Então, nesse contexto tem sido mais desafiador manter os top talents do que encontrá-los e contratá-los?
Pensando em indicadores assim, de forma crua, é mais difícil encontrá-los, encontrar a pessoa certa para a posição certa, porque você tem que encaixar o momento da empresa com o momento da pessoa, o timing.
Enquanto a empresa tem o mote de clientes sempre felizes e satisfeitos, dentro do RH queremos que nossos colaboradores estejam felizes, engajados, entregando o melhor deles. Por isso preciso entender como engajar as pessoas e fazer que elas tenham equilíbrio.
Agora, pensando no aspecto granular, cada ser humano é um ser humano, cada pessoa é única. Então, independentemente de ser top talent ou não, eu acho mais difícil reter. O top talent é olhado e assediado todo dia. Às vezes oferecem ao profissional uma remuneração duas vezes maior e não tem que fazer. E, dependendo do momento de vida da pessoa, é isso. A pessoa está focada em remuneração ou em um cargo que você não consegue dar agora.
Olhando para o dinamismo das empresas de alta performance, há ações específicas voltadas para a saúde e bem-estar do seu time? Qual é o papel do RH nesse tipo de iniciativa?
Enquanto a empresa tem o mote de clientes sempre felizes e satisfeitos, dentro do RH queremos que nossos colaboradores estejam felizes, engajados, entregando o melhor deles. Por isso preciso entender como engajar as pessoas e fazer que elas tenham equilíbrio. Elas vão trabalhar melhor, ser mais produtivas, se estiverem indo à academia, se movimentando, se fumarem menos, se tiverem tempo para hobbies, como ler um livro, escutar um podcast ou algo que não tenha nada a ver com o trabalho. Recentemente, promovemos na empresa uma Semana da Saúde, com palestras sobre temas como esses.
E, culturalmente, sempre garantimos que a gente não está só falando sobre equilíbrio e saúde, mas que a gente está fazendo também.

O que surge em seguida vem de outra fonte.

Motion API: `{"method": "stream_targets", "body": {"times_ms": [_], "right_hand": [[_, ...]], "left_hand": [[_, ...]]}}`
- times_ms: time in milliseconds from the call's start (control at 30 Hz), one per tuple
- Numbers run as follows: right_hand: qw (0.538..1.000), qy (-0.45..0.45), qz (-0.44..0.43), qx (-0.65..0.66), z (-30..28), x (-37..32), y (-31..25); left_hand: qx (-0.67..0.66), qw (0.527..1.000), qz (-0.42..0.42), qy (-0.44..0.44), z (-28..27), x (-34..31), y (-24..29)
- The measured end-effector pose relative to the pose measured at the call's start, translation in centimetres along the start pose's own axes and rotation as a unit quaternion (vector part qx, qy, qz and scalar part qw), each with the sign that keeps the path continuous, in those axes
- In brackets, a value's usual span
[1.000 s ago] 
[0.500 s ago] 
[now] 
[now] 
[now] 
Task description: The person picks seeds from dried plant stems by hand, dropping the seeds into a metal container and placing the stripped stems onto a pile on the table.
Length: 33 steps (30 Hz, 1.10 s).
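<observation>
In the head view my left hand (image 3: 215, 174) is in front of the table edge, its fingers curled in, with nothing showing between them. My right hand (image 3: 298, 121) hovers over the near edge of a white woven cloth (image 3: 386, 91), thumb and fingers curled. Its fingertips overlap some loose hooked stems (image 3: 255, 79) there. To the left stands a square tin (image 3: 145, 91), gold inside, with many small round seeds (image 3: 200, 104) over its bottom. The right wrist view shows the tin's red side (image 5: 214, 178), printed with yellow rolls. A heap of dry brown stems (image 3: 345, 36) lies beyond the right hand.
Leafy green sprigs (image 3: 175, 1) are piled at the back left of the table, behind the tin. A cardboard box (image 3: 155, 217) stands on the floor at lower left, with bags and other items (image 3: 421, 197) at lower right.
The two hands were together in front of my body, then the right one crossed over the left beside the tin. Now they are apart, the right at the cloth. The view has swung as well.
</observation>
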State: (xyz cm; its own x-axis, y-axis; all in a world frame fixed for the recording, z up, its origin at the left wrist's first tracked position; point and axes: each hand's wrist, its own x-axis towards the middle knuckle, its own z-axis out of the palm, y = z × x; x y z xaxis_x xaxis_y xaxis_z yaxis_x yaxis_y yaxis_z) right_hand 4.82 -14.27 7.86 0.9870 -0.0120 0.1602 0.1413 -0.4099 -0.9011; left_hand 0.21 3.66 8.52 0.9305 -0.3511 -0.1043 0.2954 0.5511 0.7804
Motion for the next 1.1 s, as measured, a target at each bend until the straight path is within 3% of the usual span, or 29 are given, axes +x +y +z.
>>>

Então, RH, gestores, a gente fala muito de lead by example (liderar pelo exemplo).
Todos os nossos C-levels são muito família, eles têm filhos e vão pra casa logo depois das 18h. Então, eles estão disponíveis, mas não marcam reunião após esse horário. Salvo se for muito urgente. Acho que isso dá uma segurança para quem é mãe também. Por exemplo, eu posso buscar meu filho na escola, eu posso ir e voltar, eu posso fazer minhas coisas.
Para encerrar, como o RH da CRMBonus tem usado inteligência artificial?
A gente implementou o FAQ (Frequently Asked Question, seção de perguntas e respostas) de RH para toda a empresa, com o apoio dos times de Data. As pessoas têm muito aquelas perguntas básicas: “como eu faço para agendar férias da minha equipe?”. “Como eu faço pós admissão?” “Como é o programa de Buddy?” Então, a gente colocou 1 milhão de conhecimentos na plataforma de IA, e existe uma FAQ em que a pessoa vai e pergunta. Claro que estamos iterando a partir das perguntas que estão sendo feitas. Isso é uma coisa que pro DP (Departamento Pessoal) agrega muito valor, porque 50% do dia deles eu diria que é atendimento ao cliente interno, tirando suas dúvidas.
E, para Talent Acquisition, a gente tem usado muito em conjunto com extensões do LinkedIn para garantir mais assertividade nos perfis que buscamos. Então a gente consegue linkar o job description com as palavras-chaves e as buscas ali no LinkedIn, e nossa ferramenta de IA puxa alguns perfis do LinkedIn direto.
Para capacitação, estamos utilizando muito para entender o que as pessoas querem, onde elas querem se capacitar e como isso conversa com os cursos que a gente está colocando à disposição dos colaboradores.